I'm going camping at Flaming Gorge next week. I'm going to be doing lots of fishing, and I was wondering about targeting some burbot. I know that they are an invasive species and I would be happy to rid the lake of as many of them as I can. It sounds like I might have access to a float tube. 

My question is, how do I target burbot from a float tube? How can I catch them from shore?

Thanks


----------



## Al Hansen (Sep 7, 2007)

Type Burbot in the search engine in the upper right of the page and you will find a few threads on Burbot.


----------



## Dodger (Oct 20, 2009)

Find a rocky point in 10-25 feet of water late at night. Get some glow jigs and use some sucker or chub meat for bait. Recharge the glow frequently. Sometimes they like the jig to move a little. Other times they don't. You'll have to see what they want. This time of year, they might be a little deeper, even at night. I'd probably start in about 10 feet and work my way down the point until I either ran out of point or found the fish.


----------



## Clarq (Jul 21, 2011)

Al Hansen said:


> Type Burbot in the search engine in the upper right of the page and you will find a few threads on Burbot.

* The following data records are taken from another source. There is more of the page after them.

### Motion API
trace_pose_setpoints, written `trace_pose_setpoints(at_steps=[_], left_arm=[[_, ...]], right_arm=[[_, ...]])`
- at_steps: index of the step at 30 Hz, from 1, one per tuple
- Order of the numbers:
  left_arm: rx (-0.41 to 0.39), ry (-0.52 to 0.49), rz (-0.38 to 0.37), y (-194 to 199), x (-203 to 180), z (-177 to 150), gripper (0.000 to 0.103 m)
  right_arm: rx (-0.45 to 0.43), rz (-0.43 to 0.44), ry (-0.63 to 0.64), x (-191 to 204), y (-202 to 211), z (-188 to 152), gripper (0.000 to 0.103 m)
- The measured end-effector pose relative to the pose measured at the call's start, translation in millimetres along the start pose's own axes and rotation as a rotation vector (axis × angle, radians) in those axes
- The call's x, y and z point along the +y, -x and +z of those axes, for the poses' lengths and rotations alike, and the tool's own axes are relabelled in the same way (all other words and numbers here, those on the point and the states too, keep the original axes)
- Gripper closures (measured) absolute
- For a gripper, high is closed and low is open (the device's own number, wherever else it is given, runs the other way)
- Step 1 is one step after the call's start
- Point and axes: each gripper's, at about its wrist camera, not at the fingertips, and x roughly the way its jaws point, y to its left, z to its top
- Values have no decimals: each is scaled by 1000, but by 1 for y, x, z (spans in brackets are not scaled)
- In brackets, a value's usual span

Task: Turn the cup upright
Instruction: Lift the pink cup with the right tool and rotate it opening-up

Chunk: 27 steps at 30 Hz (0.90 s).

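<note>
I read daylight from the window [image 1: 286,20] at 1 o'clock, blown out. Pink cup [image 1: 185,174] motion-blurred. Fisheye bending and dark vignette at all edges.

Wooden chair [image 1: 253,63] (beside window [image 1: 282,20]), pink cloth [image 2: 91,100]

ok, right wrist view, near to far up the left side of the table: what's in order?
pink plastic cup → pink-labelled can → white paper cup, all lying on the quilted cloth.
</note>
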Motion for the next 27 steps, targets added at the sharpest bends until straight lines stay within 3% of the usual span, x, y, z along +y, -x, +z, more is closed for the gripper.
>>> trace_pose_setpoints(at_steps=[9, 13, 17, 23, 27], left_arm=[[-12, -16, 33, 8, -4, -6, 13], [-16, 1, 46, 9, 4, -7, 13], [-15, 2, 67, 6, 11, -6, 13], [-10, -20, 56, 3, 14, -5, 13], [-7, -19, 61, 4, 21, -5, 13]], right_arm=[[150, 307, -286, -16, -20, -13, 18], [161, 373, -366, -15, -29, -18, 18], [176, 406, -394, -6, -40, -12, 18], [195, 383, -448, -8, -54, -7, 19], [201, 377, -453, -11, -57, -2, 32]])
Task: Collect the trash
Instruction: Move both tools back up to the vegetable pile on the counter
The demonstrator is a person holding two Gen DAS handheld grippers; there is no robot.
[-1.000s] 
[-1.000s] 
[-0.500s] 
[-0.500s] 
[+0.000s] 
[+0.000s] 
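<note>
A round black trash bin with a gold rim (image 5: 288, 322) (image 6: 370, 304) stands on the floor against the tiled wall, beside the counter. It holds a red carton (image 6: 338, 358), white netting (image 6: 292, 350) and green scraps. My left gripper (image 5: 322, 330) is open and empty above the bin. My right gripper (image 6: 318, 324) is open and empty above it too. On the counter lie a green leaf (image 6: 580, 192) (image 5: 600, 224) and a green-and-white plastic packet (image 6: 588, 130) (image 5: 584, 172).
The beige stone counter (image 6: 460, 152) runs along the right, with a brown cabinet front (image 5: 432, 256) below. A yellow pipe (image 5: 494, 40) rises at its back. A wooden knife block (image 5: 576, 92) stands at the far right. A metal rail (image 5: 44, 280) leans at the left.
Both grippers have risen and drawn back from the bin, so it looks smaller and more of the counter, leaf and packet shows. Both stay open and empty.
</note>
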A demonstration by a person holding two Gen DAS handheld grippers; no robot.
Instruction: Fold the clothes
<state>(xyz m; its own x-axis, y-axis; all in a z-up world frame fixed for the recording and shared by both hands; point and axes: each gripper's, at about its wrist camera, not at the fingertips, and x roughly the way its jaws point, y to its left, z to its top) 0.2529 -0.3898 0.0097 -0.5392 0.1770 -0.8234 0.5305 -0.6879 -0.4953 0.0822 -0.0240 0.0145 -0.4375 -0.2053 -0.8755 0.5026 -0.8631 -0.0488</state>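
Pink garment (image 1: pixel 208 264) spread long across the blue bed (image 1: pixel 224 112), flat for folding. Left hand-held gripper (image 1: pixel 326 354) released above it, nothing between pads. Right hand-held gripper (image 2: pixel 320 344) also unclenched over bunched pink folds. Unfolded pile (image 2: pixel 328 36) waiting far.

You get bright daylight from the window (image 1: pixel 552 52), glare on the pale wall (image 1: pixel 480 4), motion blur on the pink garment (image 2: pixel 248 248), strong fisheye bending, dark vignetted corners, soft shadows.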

It's amazing how I don't notice/remember certain things. :x Thanks Al.

And thanks to you as well Dodger. It sounds like shore fishing might not be as difficult as I thought if they are that shallow at night.

One more question: I saw on the DWR website that "A worm and a marshmallow or floating powerbait... MAY also work and would be good to try if fishing from shore." Does anyone know if it in fact DOES work? I've got a second pole permit so if bait works well I'd certainly use it. I don't think I'd be able to jig with two poles at once.


----------



## Dodger (Oct 20, 2009)

I've not heard of using the worm and marshmallow combo. It could be worth a shot.

Personally, I'd use minnows.


----------



## 10yearquest (Oct 15, 2009)

I tried this a couple years ago. I went out on some pionts in the dark and jigged from my boat. I used glow jigs but had no sucker meat. All I caught was a couple rainbows. Worm and marshmallow would most likely catch rainbows as well.


----------



## FG angler (Jan 12, 2010)

I've tried fishing from shore a couple of times with a little success. It's tougher this time of year because the surface temps climb to the upper 60s- low 70s and burbot prefer cooler water temps in the 40s- 50s. Once the surface temps climb, the thermocline sets-up, so there is a distinct temperature change at about 30-35 ft below the surface. In the summer, burbot tend to spend most of their time below the thermocline where water temps are cooler. Getting down to about 40 ft should greatly increase your chances but casting jigs can be pretty tough if you want to target deeper water from shore. 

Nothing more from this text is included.